OK, :onyx/uniqueness-key can help with that if you’re not using it already. It’ll help with deduping on the window


The second thing I would try is decreasing :onyx/pending-size and/or increasing :onyx/pending-timeout


we are using it. All of our stuff in Kafka has a UUID associated with it


Ah, well done. It won’t help with anything not on a window (e.g. possibly the out channel), but it sounds like you’re having trouble with the window too


we seem to be


One other thing to look at is that when you use group-by-key/fn, it’ll implicitly create a window for each key. If you’re firing the trigger to write to a static key, you may be overwriting the value over and over again


e.g. say you have keys A, B, C. It’ll have windows for each A, B, C and the trigger will fire for each


if you’re writing to a single key each time it’s fired for A, B, and C, you’ll only end up with the value for C


so in our case we are writing each one as a new record. No updates


if i understand correctly what your saying


we are doing a aggregation/collect-by-key


then we do a count and write out the count plus some data from the segments


Right, so when you write out, are you using the value of :group-key in the state-event that is supplied to your trigger in any way?


i don’t think so


What I’m worried about, is if you have grouping keys A, B, and C


your trigger could be called once for each A, B and C


A will succeed, but what you write to elasticsearch might be overwritten by the next fire for B, and B by the next fire for C


i think each write to elastic is unique. Essentially a completely new document on each trigger fire


Ah, ok, but are you adding up all of the counts for all of the group keys?

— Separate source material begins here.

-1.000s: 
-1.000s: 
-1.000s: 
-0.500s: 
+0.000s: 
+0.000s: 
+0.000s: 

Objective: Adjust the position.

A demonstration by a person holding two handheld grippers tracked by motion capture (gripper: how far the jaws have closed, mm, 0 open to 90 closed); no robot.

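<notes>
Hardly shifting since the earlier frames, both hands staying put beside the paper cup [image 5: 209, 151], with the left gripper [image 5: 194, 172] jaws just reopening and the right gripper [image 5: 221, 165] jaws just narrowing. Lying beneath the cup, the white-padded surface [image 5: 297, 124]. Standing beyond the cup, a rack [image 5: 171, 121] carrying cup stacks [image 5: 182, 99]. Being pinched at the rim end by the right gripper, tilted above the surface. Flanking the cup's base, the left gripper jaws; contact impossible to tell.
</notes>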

from all of the documents that you wrote to?


yeah on the query side


essentially trying to avoid writing ever single segment so kind of like a compression


OK, sounds like you have things fairly right then


we have a lot of data that almost looks the smae


i will say at one point we used a fixed window with a timer trigger. Things seemed much slower but our data looked much better


from a count stand point


It’s certainly possible that there is a problem with the way that you’re using session windows


try a global window


that is what I am kind of thinking as well at least with the window issue


that should absolutely match up with your segment count


Yeah, from going through this discussion it does sound like you have a handle on the way the triggers are working


definitely worth a try


global was actually kind of my first instinct but session windows also had some nice things that sound like what we wanted. lol


Absolutely - global may just help you nail down whether the issue is due to how you build your windows


that is true


I think I have all the information I need about window guarantees, thanks @michaeldrogalis (and @camechis for confirming that just now with an anecdote 😄 )

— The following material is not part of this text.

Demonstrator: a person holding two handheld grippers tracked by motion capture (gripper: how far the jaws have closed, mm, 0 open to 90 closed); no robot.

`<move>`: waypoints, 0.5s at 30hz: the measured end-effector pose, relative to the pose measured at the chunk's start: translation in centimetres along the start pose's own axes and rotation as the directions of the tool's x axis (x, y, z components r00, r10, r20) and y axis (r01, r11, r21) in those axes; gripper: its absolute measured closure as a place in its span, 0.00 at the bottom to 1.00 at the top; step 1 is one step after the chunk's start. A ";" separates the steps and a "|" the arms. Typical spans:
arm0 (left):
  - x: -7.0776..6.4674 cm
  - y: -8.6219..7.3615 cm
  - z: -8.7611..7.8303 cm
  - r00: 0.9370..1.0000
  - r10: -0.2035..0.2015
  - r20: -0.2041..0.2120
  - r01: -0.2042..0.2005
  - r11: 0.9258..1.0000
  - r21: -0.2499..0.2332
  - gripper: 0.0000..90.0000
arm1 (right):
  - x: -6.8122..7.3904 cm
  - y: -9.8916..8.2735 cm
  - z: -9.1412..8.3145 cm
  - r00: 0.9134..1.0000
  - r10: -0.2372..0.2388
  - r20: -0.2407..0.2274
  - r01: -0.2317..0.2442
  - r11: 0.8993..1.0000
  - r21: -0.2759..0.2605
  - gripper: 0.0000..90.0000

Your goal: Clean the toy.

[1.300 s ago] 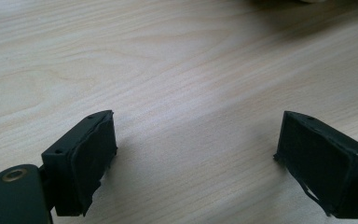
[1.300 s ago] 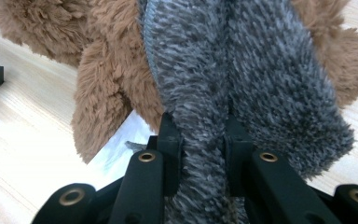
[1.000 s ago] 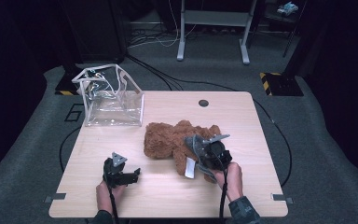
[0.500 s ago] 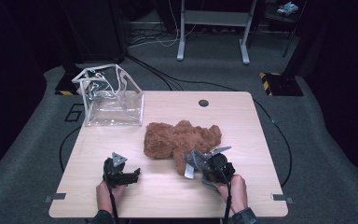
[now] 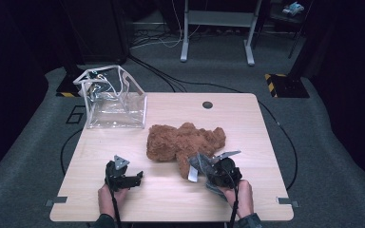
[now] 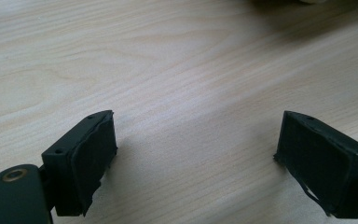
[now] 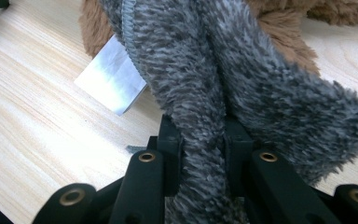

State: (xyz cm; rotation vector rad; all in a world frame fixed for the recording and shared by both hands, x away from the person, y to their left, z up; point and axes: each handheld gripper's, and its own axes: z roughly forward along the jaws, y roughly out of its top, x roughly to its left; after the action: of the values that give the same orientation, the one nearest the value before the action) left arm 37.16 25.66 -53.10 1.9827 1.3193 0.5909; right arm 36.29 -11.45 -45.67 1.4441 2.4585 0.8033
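a clear bag [image 5: 116, 103] stands up-left of the brown plush toy [image 5: 183, 141] mid-table [image 5: 266, 190]. the left gripper [image 5: 135, 176], down-left of the toy, has jaws apart over bare wood. the right gripper [image 5: 200, 167] clamps the toy's grey fur [image 7: 205, 79] at its near edge.

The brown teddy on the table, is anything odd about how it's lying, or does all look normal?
The brown teddy lies flopped on its side on the table, not sitting up. The right gripper is shut on a grey furry part of it, bunching it up, and a white label sticks out beside it. Nothing looks spilled or damaged.
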 end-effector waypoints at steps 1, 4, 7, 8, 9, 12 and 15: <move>0.0 0.0 0.0 1.000 0.000 0.000 0.000 1.000 0.000 0.13 | 0.0 0.0 0.0 1.000 -0.002 0.000 0.002 1.000 0.000 0.83; 0.0 0.0 0.0 1.000 0.000 -0.001 0.000 1.000 0.000 0.13 | 0.0 0.1 0.2 1.000 -0.002 -0.008 0.002 1.000 0.004 0.83; 0.0 0.0 0.0 1.000 -0.002 -0.001 0.002 1.000 -0.001 0.13 | 0.0 0.5 -0.1 1.000 -0.009 -0.007 0.009 1.000 -0.008 0.83; 0.0 0.0 0.0 1.000 -0.001 -0.001 0.001 1.000 0.000 0.13 | 0.0 0.8 -0.3 1.000 -0.013 -0.006 0.013 1.000 -0.023 0.83; 0.0 0.0 0.0 1.000 -0.002 -0.001 0.002 1.000 -0.001 0.13 | -0.1 1.0 -0.5 1.000 -0.009 -0.006 0.009 0.999 -0.036 0.83; 0.0 0.0 0.0 1.000 -0.002 -0.001 0.002 1.000 -0.002 0.13 | -0.3 2.4 -1.2 1.000 -0.002 0.004 0.003 0.996 -0.088 0.83; 0.0 0.0 0.0 1.000 -0.002 0.000 0.002 1.000 -0.002 0.13 | -0.4 3.8 -1.3 1.000 0.001 0.008 0.000 0.992 -0.128 0.83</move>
State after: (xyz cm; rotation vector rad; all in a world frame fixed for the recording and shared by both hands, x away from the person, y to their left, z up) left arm 37.19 25.64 -53.11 1.9800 1.3202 0.5914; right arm 38.78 -10.83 -42.60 1.3995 2.3532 0.9351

so still struggling with the windowing but we are seeing big spikes off and on on retries. What was the parameters we should try to adjust? I know you mentioned onyx/pending-size but not sure where that goes?

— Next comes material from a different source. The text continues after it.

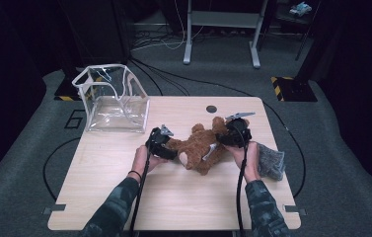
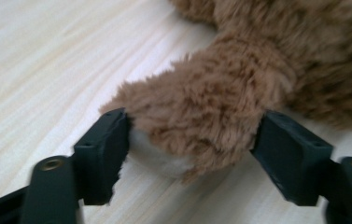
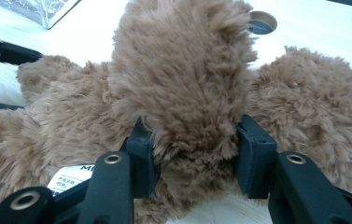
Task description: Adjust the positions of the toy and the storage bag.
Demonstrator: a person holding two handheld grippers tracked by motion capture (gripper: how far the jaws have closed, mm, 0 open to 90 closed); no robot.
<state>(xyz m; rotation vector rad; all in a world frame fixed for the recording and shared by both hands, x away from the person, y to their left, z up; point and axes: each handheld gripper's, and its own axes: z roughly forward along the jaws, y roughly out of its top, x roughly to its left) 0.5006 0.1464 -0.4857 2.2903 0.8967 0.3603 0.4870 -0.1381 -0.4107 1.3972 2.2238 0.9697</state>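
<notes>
A brown teddy bear [image 1: 203, 145] lies on its side in the middle of the wooden table [image 1: 173, 197]. My left gripper [image 1: 171, 148] comes at it from the left. In the left gripper view its jaws [image 2: 192, 140] stand on either side of a furry paw [image 2: 197, 107] with a pale sole, both pads touching the fur. My right gripper [image 1: 223, 140] is at the bear's right side. Its pads [image 3: 192, 158] pinch a thick upright limb [image 3: 183, 70], and a white label [image 3: 71, 179] shows beside the left jaw.
A clear plastic bag [image 1: 114, 98] with white edging stands open at the table's back left. A grey cloth [image 1: 272, 163] lies by the right hand near the right edge. A round cable hole [image 1: 211, 108] sits behind the bear. Cables and a desk frame are on the floor beyond.
</notes>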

Set on the catalog task map of the input task to alter.

Drew Verlee20:08:14

What are the limitations on windows? If i try to keep one open for the span of a week i assume i would hit some problems.


You shouldn't as long as you don't run out of disk space


out of curiosity if your doing windowing and you send in a sentinel value to kafka, Will any unflushed windows get trigger or should I say your triggers will get fired?